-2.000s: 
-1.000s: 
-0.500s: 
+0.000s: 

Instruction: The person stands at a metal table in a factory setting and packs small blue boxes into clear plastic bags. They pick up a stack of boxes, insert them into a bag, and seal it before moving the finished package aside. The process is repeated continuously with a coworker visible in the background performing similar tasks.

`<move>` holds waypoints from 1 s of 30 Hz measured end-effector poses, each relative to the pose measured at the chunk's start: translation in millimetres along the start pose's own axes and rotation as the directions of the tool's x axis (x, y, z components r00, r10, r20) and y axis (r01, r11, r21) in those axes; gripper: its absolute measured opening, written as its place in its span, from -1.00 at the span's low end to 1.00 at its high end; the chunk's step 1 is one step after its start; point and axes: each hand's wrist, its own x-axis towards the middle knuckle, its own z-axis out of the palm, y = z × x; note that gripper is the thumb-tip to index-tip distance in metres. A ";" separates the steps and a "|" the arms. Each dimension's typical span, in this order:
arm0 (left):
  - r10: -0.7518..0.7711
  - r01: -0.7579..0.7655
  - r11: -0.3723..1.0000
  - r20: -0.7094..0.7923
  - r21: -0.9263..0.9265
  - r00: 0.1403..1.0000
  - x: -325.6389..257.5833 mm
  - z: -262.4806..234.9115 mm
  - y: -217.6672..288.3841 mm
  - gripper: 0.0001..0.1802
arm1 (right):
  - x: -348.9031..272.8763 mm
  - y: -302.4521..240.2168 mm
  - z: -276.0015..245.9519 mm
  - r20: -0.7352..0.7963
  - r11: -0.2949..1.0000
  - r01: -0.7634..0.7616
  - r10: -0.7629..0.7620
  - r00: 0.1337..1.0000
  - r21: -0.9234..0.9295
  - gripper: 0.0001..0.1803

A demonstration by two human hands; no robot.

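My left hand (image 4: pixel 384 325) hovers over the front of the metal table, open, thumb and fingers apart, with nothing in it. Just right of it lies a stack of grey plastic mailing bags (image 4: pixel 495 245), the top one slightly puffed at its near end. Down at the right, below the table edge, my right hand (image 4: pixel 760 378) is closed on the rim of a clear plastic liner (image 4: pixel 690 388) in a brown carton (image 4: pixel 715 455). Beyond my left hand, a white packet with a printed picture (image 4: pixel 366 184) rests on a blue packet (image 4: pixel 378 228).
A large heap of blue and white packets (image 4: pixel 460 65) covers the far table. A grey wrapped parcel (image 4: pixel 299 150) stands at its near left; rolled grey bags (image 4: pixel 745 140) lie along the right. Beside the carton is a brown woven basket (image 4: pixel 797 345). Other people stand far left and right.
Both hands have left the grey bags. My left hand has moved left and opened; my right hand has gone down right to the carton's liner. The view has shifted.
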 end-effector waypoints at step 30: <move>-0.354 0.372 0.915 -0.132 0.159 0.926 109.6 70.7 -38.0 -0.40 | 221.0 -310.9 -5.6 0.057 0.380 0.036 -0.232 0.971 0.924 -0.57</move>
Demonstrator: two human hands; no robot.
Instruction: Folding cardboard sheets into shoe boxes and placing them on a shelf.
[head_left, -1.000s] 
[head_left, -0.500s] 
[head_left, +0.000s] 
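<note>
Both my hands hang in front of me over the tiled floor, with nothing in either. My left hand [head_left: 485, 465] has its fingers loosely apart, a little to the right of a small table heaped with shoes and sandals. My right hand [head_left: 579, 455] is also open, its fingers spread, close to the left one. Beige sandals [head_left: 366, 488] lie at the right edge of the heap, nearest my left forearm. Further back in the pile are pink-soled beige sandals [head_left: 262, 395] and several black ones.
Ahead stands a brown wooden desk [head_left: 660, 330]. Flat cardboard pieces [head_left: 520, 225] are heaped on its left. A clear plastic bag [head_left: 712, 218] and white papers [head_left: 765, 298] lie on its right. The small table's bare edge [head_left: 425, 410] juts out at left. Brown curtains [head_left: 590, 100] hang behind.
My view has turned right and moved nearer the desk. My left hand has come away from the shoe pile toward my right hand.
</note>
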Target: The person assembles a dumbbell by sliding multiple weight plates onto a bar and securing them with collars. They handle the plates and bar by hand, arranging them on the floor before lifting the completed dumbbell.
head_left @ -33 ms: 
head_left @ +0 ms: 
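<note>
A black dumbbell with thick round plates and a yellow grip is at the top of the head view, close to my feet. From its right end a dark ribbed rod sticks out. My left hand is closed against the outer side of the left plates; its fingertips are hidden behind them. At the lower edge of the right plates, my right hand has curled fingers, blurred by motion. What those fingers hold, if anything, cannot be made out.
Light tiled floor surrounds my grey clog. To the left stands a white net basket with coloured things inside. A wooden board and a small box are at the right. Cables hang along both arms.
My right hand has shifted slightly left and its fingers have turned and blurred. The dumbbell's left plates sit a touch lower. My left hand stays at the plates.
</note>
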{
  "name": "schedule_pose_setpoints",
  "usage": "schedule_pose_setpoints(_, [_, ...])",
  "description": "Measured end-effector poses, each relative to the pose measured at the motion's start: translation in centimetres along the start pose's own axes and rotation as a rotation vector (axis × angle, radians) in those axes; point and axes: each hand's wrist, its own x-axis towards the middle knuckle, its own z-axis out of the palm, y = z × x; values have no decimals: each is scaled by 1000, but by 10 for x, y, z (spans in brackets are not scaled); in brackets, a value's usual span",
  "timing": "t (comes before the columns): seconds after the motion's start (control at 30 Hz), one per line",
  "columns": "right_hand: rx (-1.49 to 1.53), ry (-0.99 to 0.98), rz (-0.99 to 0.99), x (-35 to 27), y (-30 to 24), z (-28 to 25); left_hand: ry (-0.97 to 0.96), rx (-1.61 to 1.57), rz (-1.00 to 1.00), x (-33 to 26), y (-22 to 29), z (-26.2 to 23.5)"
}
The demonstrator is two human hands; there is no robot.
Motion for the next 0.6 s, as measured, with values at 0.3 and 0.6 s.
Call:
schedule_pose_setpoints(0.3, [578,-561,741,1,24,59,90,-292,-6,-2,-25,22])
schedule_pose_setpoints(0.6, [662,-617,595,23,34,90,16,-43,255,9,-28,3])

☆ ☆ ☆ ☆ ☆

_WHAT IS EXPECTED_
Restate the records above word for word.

_WRITTEN RESPONSE_
-2.000s: 
-1.000s: 
-0.500s: 
+0.000s: 

Instruction: The person stands at a metal table in a factory setting and packs small blue boxes into clear plastic bags. They pick up a stack of boxes, insert them into a bag, and seal it before moving the finished package aside. The process is repeated continuously with a coworker visible in the background performing similar tasks.

`<move>` holds waypoints from 1 s of 30 Hz measured end-effector poses, each relative to the pose measured at the chunk's start: translation in millimetres along the start pose's own axes and rotation as the directions of the tool's x axis (x, y, z components r00, r10, r20) and y axis (r01, r11, r21) in those axes; gripper: its absolute measured opening, written as its place in its span, from -1.00 at the span's low end to 1.00 at its high end; the chunk's step 1 is one step after its start; point and axes: each hand's wrist, its own x-axis towards the middle knuckle, its own z-axis out of the palm, y = z × x; note that gripper is the thumb-tip to index-tip distance in metres. A ";" separates the steps and a "|" the arms. Each dimension's typical span, in this order:
arm0 (left):
  - r10: -0.7518..0.7711
  - r01: -0.7579..0.7655
  - r11: -0.3723..1.0000
  - r20: -0.7094..0.7923
  - r21: -0.9263..0.9265
  - r00: 0.1403..1.0000
  - x: -325.6389..257.5833 mm
  - z: -262.4806..234.9115 mm
  - y: -217.6672..288.3841 mm
  - gripper: 0.0001..0.1802
arm1 (right):
  - x: -348.9031..272.8763 mm
  - y: -302.4521..240.2168 mm
  - z: -276.0015..245.9519 mm
  - r20: -0.7352..0.7963
  - r11: -0.2949..1.0000
  - r01: -0.7634..0.7616
  - r10: -0.7629..0.7620
  - r00: 0.1337..1.0000
  - r21: -0.9234..0.9295
  - gripper: 0.0001..0.1803

A demonstration by two human hands; no robot.

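My left hand (image 4: pixel 384 325) hovers over the front of the metal table, open, thumb and fingers apart, with nothing in it. Just right of it lies a stack of grey plastic mailing bags (image 4: pixel 495 245), the top one slightly puffed at its near end. Down at the right, below the table edge, my right hand (image 4: pixel 760 378) is closed on the rim of a clear plastic liner (image 4: pixel 690 388) in a brown carton (image 4: pixel 715 455). Beyond my left hand, a white packet with a printed picture (image 4: pixel 366 184) rests on a blue packet (image 4: pixel 378 228).
A large heap of blue and white packets (image 4: pixel 460 65) covers the far table. A grey wrapped parcel (image 4: pixel 299 150) stands at its near left; rolled grey bags (image 4: pixel 745 140) lie along the right. Beside the carton is a brown woven basket (image 4: pixel 797 345). Other people stand far left and right.
Both hands have left the grey bags. My left hand has moved left and opened; my right hand has gone down right to the carton's liner. The view has shifted.
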 end-effector waypoints at step 30: <move>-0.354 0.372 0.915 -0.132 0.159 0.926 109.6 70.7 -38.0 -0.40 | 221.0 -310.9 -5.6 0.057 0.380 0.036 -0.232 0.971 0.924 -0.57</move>
Demonstrator: two human hands; no robot.
Instruction: Folding cardboard sheets into shoe boxes and placing them on a shelf.
[head_left, -1.000s] 
[head_left, -0.500s] 
[head_left, +0.000s] 
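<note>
Both my hands hang in front of me over the tiled floor, with nothing in either. My left hand [head_left: 485, 465] has its fingers loosely apart, a little to the right of a small table heaped with shoes and sandals. My right hand [head_left: 579, 455] is also open, its fingers spread, close to the left one. Beige sandals [head_left: 366, 488] lie at the right edge of the heap, nearest my left forearm. Further back in the pile are pink-soled beige sandals [head_left: 262, 395] and several black ones.
Ahead stands a brown wooden desk [head_left: 660, 330]. Flat cardboard pieces [head_left: 520, 225] are heaped on its left. A clear plastic bag [head_left: 712, 218] and white papers [head_left: 765, 298] lie on its right. The small table's bare edge [head_left: 425, 410] juts out at left. Brown curtains [head_left: 590, 100] hang behind.
My view has turned right and moved nearer the desk. My left hand has come away from the shoe pile toward my right hand.
</note>
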Target: The person assembles a dumbbell by sliding multiple weight plates onto a bar and securing them with collars. They handle the plates and bar by hand, arranging them on the floor before lifting the completed dumbbell.
head_left @ -33 ms: 
head_left @ +0 ms: 
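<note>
A black dumbbell with thick round plates and a yellow grip is at the top of the head view, close to my feet. From its right end a dark ribbed rod sticks out. My left hand is closed against the outer side of the left plates; its fingertips are hidden behind them. At the lower edge of the right plates, my right hand has curled fingers, blurred by motion. What those fingers hold, if anything, cannot be made out.
Light tiled floor surrounds my grey clog. To the left stands a white net basket with coloured things inside. A wooden board and a small box are at the right. Cables hang along both arms.
My right hand has shifted slightly left and its fingers have turned and blurred. The dumbbell's left plates sit a touch lower. My left hand stays at the plates.
</note>
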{
  "name": "schedule_pose_setpoints",
  "usage": "schedule_pose_setpoints(_, [_, ...])",
  "description": "Measured end-effector poses, each relative to the pose measured at the motion's start: translation in centimetres along the start pose's own axes and rotation as a rotation vector (axis × angle, radians) in those axes; point and axes: each hand's wrist, its own x-axis towards the middle knuckle, its own z-axis out of the palm, y = z × x; values have no decimals: each is scaled by 1000, but by 10 for x, y, z (spans in brackets are not scaled); in brackets, a value's usual span",
  "timing": "t (comes before the columns): seconds after the motion's start (control at 30 Hz), one per line",
  "columns": "right_hand: rx (-1.49 to 1.53), ry (-0.99 to 0.98), rz (-0.99 to 0.99), x (-35 to 27), y (-30 to 24), z (-28 to 25); left_hand: ry (-0.97 to 0.96), rx (-1.61 to 1.57), rz (-1.00 to 1.00), x (-33 to 26), y (-22 to 29), z (-26.2 to 23.5)"
}
The demonstrator is two human hands; there is no robot.
Motion for the next 0.6 s, as measured, with values at 0.3 and 0.6 s.
Call:
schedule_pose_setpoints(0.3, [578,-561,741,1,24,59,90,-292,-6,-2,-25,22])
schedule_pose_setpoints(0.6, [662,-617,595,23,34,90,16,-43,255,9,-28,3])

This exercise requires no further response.